ECLI:NL:RBDHA:2024:3421

Rechtbank Den Haag

Datum uitspraak
8 maart 2024
Publicatiedatum
14 maart 2024
Zaaknummer
NL23.17290
Instantie
Rechtbank Den Haag
Type
Uitspraak
Rechtsgebied
Bestuursrecht; Vreemdelingenrecht
Procedures
  • Eerste aanleg - enkelvoudig
Rechters
Vindplaatsen
  • Rechtspraak.nl
AI samenvatting door LexboostAutomatisch gegenereerd

Afwijzing verzoek voorlopige voorziening asielaanvraag en proceskostenvergoeding

In deze zaak heeft de voorzieningenrechter van de Rechtbank Den Haag op 8 maart 2024 uitspraak gedaan in een verzoek om een voorlopige voorziening in het kader van een asielaanvraag. De verzoeker, wiens naam niet is vermeld, had tegen een besluit van de staatssecretaris van Justitie en Veiligheid beroep ingesteld. Dit besluit, genomen op 12 juni 2023, wees de asielaanvraag van de verzoeker af als kennelijk ongegrond. De verzoeker vroeg de voorzieningenrechter om een voorlopige voorziening, maar de voorzieningenrechter heeft besloten dat het onderzoek ter zitting verder achterwege blijft en heeft het verzoek afgewezen.

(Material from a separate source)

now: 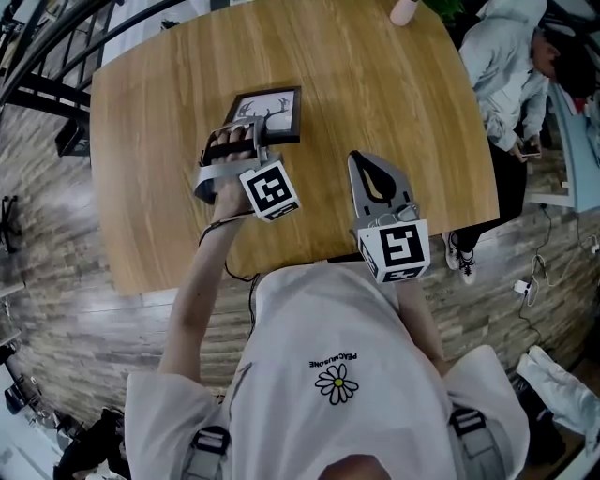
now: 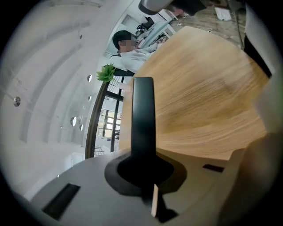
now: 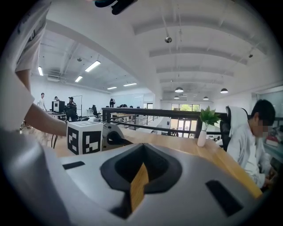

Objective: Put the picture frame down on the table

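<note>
Grippers number two: left gripper clamps the one picture frame, right gripper closed.

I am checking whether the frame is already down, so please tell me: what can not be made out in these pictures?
- Head view: the left gripper covers the near edge of the picture frame, so contact with the table is unclear.
- Head view: the frame's drawing is too small.
- Left gripper view: the frame shows only edge-on, its face hidden.
- Head view: the vase is cut off by the top edge.
</note>
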`<action>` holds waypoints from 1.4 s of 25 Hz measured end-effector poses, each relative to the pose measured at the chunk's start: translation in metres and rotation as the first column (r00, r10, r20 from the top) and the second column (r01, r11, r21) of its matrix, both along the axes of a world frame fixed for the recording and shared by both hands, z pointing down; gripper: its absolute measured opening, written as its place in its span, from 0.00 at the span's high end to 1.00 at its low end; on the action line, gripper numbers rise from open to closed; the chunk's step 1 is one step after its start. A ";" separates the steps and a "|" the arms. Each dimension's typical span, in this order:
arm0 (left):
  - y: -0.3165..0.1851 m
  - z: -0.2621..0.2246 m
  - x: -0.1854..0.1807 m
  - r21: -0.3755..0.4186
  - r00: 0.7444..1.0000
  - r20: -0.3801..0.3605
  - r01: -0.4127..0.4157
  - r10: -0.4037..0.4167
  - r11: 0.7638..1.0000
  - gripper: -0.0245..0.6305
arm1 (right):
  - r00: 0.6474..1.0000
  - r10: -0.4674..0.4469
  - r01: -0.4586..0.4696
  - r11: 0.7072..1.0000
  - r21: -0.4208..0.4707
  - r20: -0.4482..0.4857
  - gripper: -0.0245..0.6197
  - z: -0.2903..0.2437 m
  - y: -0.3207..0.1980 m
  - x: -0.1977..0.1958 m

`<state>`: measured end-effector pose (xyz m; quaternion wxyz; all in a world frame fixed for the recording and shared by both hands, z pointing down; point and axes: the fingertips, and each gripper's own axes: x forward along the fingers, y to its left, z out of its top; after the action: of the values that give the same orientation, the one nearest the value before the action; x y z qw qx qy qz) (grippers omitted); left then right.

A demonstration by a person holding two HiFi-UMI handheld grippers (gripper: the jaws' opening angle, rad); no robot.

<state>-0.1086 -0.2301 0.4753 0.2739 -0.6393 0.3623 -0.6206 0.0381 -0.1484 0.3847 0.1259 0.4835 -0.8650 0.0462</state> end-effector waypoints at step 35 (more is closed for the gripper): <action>0.049 0.110 0.026 -0.447 0.996 -0.043 -0.085 0.073 0.890 0.52 | 0.976 0.046 -0.015 0.990 -0.144 0.214 0.95 0.006 -0.006 0.015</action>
<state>-0.0824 -0.1809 0.5856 0.1394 -0.7070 0.1867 -0.6677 0.0531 -0.1541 0.3909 0.0638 0.4786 -0.8607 0.1617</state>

De voorzieningenrechter overwoog dat er eerder, op 14 september 2023, al een uitspraak was gedaan in de bodemzaak met zaaknummer NL24.17289. Aangezien deze uitspraak al was gedaan, was er geen noodzaak meer voor een voorlopige voorziening. De voorzieningenrechter heeft het verzoek om voorlopige voorziening afgewezen, maar heeft verweerder wel veroordeeld in de proceskosten van de verzoeker. Deze kosten zijn vastgesteld op € 875, gebaseerd op het Besluit proceskosten bestuursrecht, voor de door een derde beroepsmatig verleende rechtsbijstand.

De uitspraak is gedaan door mr. W. Anker, in aanwezigheid van mr. N.M.L. van der Kammen als griffier. De uitspraak is openbaar gemaakt door middel van een geanonimiseerde publicatie en er staat geen hoger beroep of verzet open tegen deze uitspraak.

Uitspraak

RECHTBANK DEN HAAG

Zittingsplaats Middelburg
Bestuursrecht
zaaknummer: NL23.17290

uitspraak van de voorzieningenrechter in de zaak tussen

[naam verzoeker] , verzoeker

V-nummer: [V-nr.]
(gemachtigde: mr. J.P. van Mulken),
en

de staatssecretaris van Justitie en Veiligheid, verweerder.

Procesverloop

Bij besluit van 12 juni 2023 (het bestreden besluit) heeft verweerder de asielaanvraag van verzoeker afgewezen als kennelijk ongegrond.
Verzoeker heeft tegen het bestreden besluit beroep ingesteld. Hij heeft verder de voorzieningenrechter verzocht om een voorlopige voorziening te treffen.
De voorzieningenrechter heeft bepaald dat het onderzoek ter zitting verder achterwege blijft. Vervolgens is het onderzoek gesloten.

Overwegingen

1. Bij uitspraak van 14 september 2023, zaaknummer NL24.17289, heeft de rechtbank uitspraak gedaan op het beroep. Een voorlopige voorziening is daarom niet meer nodig. De voorzieningenrechter wijst het verzoek om die reden af.
2. Gelet op de uitkomst van de bodemzaak veroordeelt de voorzieningenrechter verweerder wel in de door verzoeker gemaakte proceskosten. Deze worden op grond van het Besluit proceskosten bestuursrecht voor de door een derde beroepsmatig verleende rechtsbijstand vastgesteld op € 875 bestaande uit een punt voor het indienen van het verzoekschrift met een waarde per punt van € 875 en vermenigvuldigd met wegingsfactor 1 (gemiddeld).

Beslissing

De voorzieningenrechter:
 wijst het verzoek om voorlopige voorziening af;
 veroordeelt verweerder in de proceskosten van verzoeker tot een bedrag van € 875 (achthonderdvijfenzeventig euro).
Deze uitspraak is gedaan door mr. W. Anker, voorzieningenrechter, in aanwezigheid van mr. N.M.L. van der Kammen, griffier, en openbaar gemaakt door middel van geanonimiseerde publicatie op
www.rechtspraak.nl.
De uitspraak is bekendgemaakt op:
Tegen deze uitspraak staat geen hoger beroep of verzet open.